Counting things is hard for a given value of “things”

This post is just a summary of some interesting online discussion from last week around open access publishing. I learned a few things about definitions and PubMed/PMC filters.

It all begins with an opinion piece, “Open access is tiring out peer reviewers.” With a title like that you might expect rebuttals from people like Michael Eisen and you’d be right.

In his post, Michael presents a table showing numbers for total and open access (OA) publications from 2000-2013. Initially I thought his OA numbers were rather low, but it turns out that there is a very strict definition of what constitutes OA: membership of the PMC OA subset.

I still don’t agree entirely with Michael’s numbers though; for example his PMC OA count for the year 2000 is 3 438, whereas mine is:

library(rentrez)
es <- entrez_search("pmc", "open access[FILT] AND 2000[PDAT]")
es$count
[1] 4827

but we’re in the same ballpark, at least. Can I suggest that when writing blog posts which use numbers to support an argument, it’s important and useful to show exactly how those numbers were derived.

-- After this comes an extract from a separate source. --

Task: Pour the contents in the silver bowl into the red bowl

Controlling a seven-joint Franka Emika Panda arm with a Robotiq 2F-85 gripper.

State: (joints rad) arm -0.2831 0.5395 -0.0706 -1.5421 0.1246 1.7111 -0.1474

For comparison, and mainly because I wanted an excuse to use RPubs for the first time, here are a couple of documents that I created. The first one looks at the increase in PubMed articles marked as “free full text” as compared with total PubMed articles:

es <- entrez_search("pubmed", "freetext[FILT] AND 2000[PDAT]")
es$count
[1] 109326

pmc

Growth of PMC OA subset 2000-2013

“Free text available” is not the same as “open access”. That hasn’t stopped others from using it as a proxy for OA and I think it’s worth examining. A major argument for OA is that publicly-funded research should be accessible to the public; if “free text available” achieves this then surely that is A Good Thing, regardless of whether it is “truly OA”. There are two messages from the OA movement, “accessibility” and “reusability” and to be frank, I think there are times when those messages become confused, mixed or lost inside technical, rather zealous arguments.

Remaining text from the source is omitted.